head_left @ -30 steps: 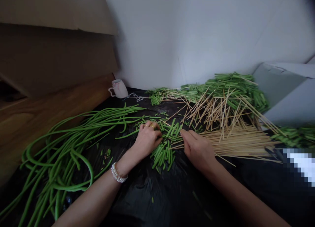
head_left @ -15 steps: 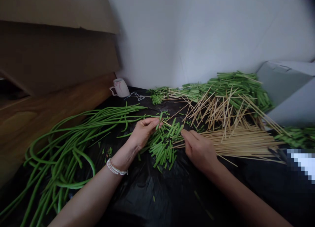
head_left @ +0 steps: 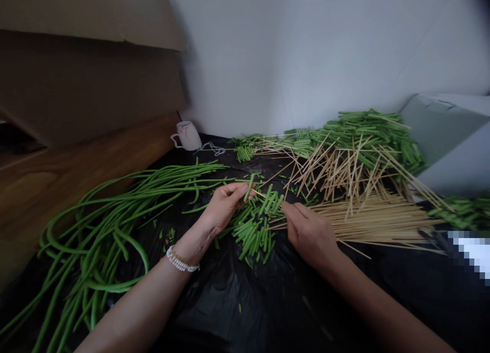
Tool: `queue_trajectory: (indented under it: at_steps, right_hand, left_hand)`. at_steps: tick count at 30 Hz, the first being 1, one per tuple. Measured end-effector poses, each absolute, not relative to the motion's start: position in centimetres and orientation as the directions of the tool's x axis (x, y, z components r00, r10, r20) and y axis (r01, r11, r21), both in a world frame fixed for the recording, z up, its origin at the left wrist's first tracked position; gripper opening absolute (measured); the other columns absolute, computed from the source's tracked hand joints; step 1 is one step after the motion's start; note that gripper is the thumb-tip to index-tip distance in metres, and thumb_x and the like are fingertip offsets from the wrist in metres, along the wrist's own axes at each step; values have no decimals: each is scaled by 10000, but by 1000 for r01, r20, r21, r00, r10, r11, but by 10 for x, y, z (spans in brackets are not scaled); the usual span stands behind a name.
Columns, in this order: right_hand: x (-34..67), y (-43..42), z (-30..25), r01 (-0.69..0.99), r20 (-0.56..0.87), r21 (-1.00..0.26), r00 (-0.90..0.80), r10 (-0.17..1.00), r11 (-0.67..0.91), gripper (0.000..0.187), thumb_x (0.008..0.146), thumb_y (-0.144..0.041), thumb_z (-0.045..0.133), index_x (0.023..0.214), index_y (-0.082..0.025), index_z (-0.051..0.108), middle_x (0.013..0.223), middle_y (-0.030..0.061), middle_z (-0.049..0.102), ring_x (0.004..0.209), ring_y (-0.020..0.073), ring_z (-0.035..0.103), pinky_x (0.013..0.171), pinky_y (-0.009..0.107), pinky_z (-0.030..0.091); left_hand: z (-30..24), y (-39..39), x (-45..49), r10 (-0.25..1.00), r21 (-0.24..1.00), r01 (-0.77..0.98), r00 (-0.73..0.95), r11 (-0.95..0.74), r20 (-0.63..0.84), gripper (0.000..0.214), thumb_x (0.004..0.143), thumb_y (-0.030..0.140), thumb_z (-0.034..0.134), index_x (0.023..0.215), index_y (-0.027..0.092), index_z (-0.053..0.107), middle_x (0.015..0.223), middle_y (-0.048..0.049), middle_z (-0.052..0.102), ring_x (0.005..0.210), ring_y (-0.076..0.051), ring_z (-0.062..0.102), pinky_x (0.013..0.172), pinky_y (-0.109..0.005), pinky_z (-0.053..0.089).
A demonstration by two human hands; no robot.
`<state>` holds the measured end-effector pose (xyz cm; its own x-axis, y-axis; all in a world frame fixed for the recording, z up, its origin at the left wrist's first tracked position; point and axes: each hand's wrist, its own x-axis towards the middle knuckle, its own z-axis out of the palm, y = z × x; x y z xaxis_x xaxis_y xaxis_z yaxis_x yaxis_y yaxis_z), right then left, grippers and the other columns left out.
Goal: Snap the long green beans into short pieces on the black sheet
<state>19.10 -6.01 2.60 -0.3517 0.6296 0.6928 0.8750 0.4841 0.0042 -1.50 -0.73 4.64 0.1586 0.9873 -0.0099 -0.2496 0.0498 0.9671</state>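
Note:
My left hand (head_left: 224,205), with a beaded bracelet at the wrist, pinches a short cut piece of green long bean (head_left: 250,183) between thumb and fingers. In the closed fingers of my right hand (head_left: 312,235) is a thin bamboo skewer (head_left: 261,193), slanting up to the left. Its far end meets the bean piece at my left fingertips; whether it has gone through cannot be made out. Beneath and between both hands lies a loose pile of cut bean pieces (head_left: 252,235).
Uncut long beans (head_left: 115,205) sprawl at left. Bare skewers (head_left: 367,220) lie at right, before a heap of skewered bean pieces (head_left: 367,133). A mug (head_left: 189,136) stands by the wall, near a cardboard box (head_left: 88,82). Black plastic sheeting (head_left: 225,291) covers the work surface.
My hands have drawn very slightly closer together, with the skewer and bean piece still between them. The piles look the same.

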Motion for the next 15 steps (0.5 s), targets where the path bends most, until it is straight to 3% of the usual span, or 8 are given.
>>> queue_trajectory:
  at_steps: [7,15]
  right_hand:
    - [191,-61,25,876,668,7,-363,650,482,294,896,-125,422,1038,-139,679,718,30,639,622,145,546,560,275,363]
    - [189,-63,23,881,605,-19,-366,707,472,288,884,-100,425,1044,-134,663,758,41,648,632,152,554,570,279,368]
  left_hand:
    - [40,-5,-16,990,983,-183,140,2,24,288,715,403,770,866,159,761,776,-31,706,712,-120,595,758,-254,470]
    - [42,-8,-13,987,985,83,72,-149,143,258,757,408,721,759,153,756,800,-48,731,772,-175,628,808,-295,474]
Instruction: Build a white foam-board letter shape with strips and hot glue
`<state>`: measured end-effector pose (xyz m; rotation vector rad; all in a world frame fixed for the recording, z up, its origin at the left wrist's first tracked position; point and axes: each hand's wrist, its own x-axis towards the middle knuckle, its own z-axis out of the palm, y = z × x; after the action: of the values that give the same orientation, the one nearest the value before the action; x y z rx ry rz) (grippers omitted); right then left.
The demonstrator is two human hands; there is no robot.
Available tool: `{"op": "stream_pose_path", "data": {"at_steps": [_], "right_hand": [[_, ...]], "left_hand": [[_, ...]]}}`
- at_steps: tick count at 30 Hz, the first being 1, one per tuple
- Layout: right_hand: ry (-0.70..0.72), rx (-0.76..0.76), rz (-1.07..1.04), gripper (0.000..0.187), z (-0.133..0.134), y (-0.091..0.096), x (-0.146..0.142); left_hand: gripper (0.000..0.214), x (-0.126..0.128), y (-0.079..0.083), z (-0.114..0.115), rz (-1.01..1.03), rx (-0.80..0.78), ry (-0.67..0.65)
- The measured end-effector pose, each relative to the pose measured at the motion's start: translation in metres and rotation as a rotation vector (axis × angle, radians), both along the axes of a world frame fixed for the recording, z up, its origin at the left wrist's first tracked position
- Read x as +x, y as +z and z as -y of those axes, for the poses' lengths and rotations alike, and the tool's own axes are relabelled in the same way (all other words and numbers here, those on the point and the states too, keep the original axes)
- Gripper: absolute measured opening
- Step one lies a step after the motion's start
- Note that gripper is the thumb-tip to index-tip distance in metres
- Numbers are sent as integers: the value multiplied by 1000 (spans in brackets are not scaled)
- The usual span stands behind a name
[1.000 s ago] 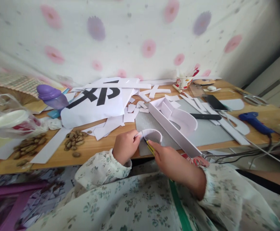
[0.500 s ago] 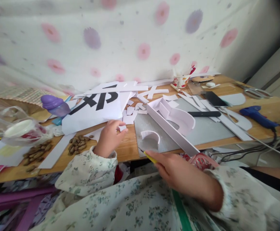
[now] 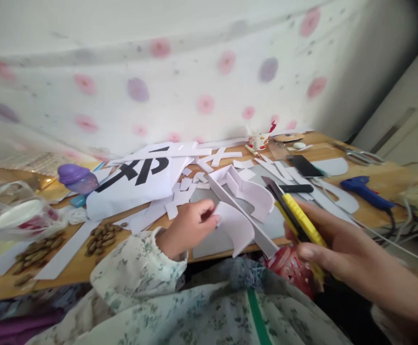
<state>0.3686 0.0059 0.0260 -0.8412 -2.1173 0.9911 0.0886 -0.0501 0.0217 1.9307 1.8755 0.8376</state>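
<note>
My left hand (image 3: 191, 225) pinches the edge of a curved white foam-board strip (image 3: 236, 227), lifted above the grey cutting mat (image 3: 212, 247). In my right hand (image 3: 353, 254) is a yellow and black utility knife (image 3: 297, 215), its blade pointing up and to the left. Between the hands, partly behind the strip, lies a white foam-board letter form (image 3: 254, 194) with raised side walls. Small white offcuts (image 3: 185, 184) are scattered left of the mat.
Printed paper sheets (image 3: 140, 177) lie at the back left, near piles of peanuts (image 3: 103, 238) and a plastic cup (image 3: 24, 218). A blue glue gun (image 3: 365, 191) with cables rests at right. Scissors (image 3: 360, 154) and a patterned paper cup (image 3: 259, 141) are farther back.
My left hand has moved right and picked up the curved strip from the mat. My right hand has raised the knife and moved right, away from the table edge. The view has shifted.
</note>
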Motion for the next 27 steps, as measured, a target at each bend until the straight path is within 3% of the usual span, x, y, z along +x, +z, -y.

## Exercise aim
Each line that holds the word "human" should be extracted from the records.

## Written response
A demonstration by two human hands; no robot.
The demonstrator is two human hands; there is no robot.

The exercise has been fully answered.